In financial markets, it appears that moving in and out of DST correlates with riskier investment activity. The University of Glasgow’s Antonios Siganos found that:

… when a merger is announced over a weekend or on a Monday following daylight saving time, the average stock return went up by around 2.50% more in relation to announcements that took place on other days—a statistically significant increase in profits for the target firms. 

By way of explanation, Siganos proffers:

With plenty of evidence that investors experience relatively stronger mood swings and higher risk-taking behaviour when their circadian rhythm is disturbed, it seems as though daylight saving time causes investors to push the stock prices of target firms to more extreme values. 
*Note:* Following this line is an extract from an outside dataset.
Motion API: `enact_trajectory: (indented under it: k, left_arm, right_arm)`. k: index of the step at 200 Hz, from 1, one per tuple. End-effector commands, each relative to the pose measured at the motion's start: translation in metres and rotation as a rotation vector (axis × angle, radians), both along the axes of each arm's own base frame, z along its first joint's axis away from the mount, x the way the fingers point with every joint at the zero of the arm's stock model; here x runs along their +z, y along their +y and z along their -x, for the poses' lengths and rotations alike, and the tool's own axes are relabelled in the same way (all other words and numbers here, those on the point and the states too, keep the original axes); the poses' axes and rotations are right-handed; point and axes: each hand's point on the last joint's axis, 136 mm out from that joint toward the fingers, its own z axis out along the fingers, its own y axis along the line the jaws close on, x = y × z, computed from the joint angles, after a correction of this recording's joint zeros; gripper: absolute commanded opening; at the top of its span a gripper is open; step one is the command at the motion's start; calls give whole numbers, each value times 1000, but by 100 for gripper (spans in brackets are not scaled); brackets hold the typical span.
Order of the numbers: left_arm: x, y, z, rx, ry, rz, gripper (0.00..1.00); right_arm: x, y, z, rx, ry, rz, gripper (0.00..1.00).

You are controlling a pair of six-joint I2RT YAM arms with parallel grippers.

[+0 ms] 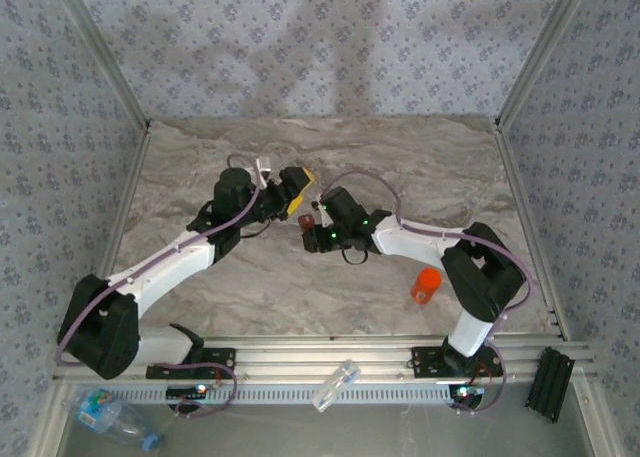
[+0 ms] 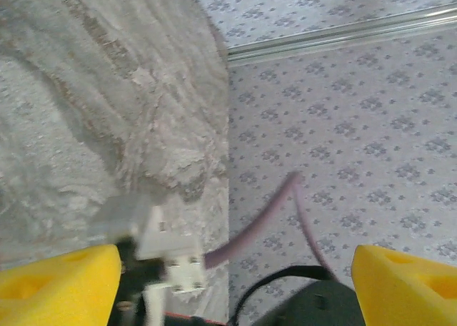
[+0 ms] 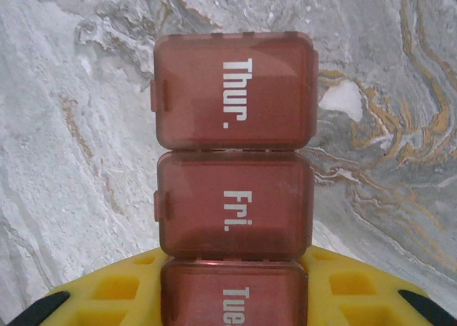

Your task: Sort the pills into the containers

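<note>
Grey-veined marble-look table top: its middle is partly covered in the top view by two white-and-black arms, L arm & R arm, meeting near centre. L gripper has its yellow foam pads wide apart in the L wrist view. Nothing sits btwn them. Beyond are a purple cable and a blurred white connector.

R gripper is small & dark from above, so its jaws aren't readable there. The R wrist view shows it clamped on a translucent red-brown plastic pill organiser strip. Lids are closed & marked "Thur.", "Fri.", "Tue". The last cell is cut off by the frame edge, and contents can't be made out thru the lids. Can't tell if the strip touches the table.

Clear plastic water bottle w/ blue label lies below the near rail, left side. Small clear plastic container lies on the rail btwn the arm bases. Small orange-red cylindrical pill bottle is on the table just beside the R arm's elbow, well apart from both grippers. Upright or tipped: unclear.
</note>
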Motion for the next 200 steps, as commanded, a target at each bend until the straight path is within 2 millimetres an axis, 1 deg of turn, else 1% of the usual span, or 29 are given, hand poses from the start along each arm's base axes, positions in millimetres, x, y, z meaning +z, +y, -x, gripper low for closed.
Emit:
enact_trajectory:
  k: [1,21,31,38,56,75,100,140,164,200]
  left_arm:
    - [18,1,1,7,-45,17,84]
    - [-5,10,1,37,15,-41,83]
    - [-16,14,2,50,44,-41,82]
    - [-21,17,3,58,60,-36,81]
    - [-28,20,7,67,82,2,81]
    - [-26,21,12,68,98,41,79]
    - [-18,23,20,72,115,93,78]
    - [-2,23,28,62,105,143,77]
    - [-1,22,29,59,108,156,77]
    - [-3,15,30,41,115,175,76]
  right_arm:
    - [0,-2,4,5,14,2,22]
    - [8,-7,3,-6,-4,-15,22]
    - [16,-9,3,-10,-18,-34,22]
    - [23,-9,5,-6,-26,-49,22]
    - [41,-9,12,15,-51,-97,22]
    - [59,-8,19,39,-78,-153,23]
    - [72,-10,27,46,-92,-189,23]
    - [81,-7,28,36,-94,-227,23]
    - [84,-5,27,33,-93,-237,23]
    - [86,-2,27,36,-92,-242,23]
It goes without saying that people working in financial services industries are as subject as anyone else to mood, safety, and judgment swings due to time shifts. This can certainly increase human error during acclimatization. Over and above, the banking industry has its technical DST challenges, as this 2007 warning from the FDIC makes clear: 

The impact of the DST change may not cause system failures; however, without remediation and preparation, financial institutions could experience automated logging errors, system monitoring difficulties, degraded system performance, or disruption of some services. In addition, malfunctioning systems could result in compliance errors (e.g., incorrect ATM disclosures) and malfunctioning security systems. Examples of other systems that may be affected include those controlling heating, air conditioning, lights, alarms, telephone systems, PDAs (personal digital assistants) and cash vault doors.

An industry with (arguably obsolescent) standards like “close of business” and “working days” already has its hands full with time zones. Regional, national, and international banks need to be mindful that a closed business day in New York will remain in full swing for another five hours in Hawaii. Switching between Standard and Daylight Savings complicates matters further, and locales within the U.S. that opt out of DST, such as Indiana, Hawaii, and certain U.S. territories, complicate them even more. And then there are states like Arizona, where most of the state has opted out of DST, but 27,000 square miles of it—namely, the Navajo Nation—have opted in.

In 1784, Benjamin Franklin wrote that Parisians could conserve candle wax by getting up an hour earlier. But Franklin was joking. He would have been surprised when, a century and a half later, New Zealand entomologist George Vernon Hudson proposed DST in earnest. Germany implemented DST in 1916. The United States followed in 1918 with the passage of the Standard Time Act, better known as the Calder Act. 

Not exactly pulling punches, the Financial Post called Daylight Saving Time “dumb, dangerous and costly to companies.” They may have been on to something.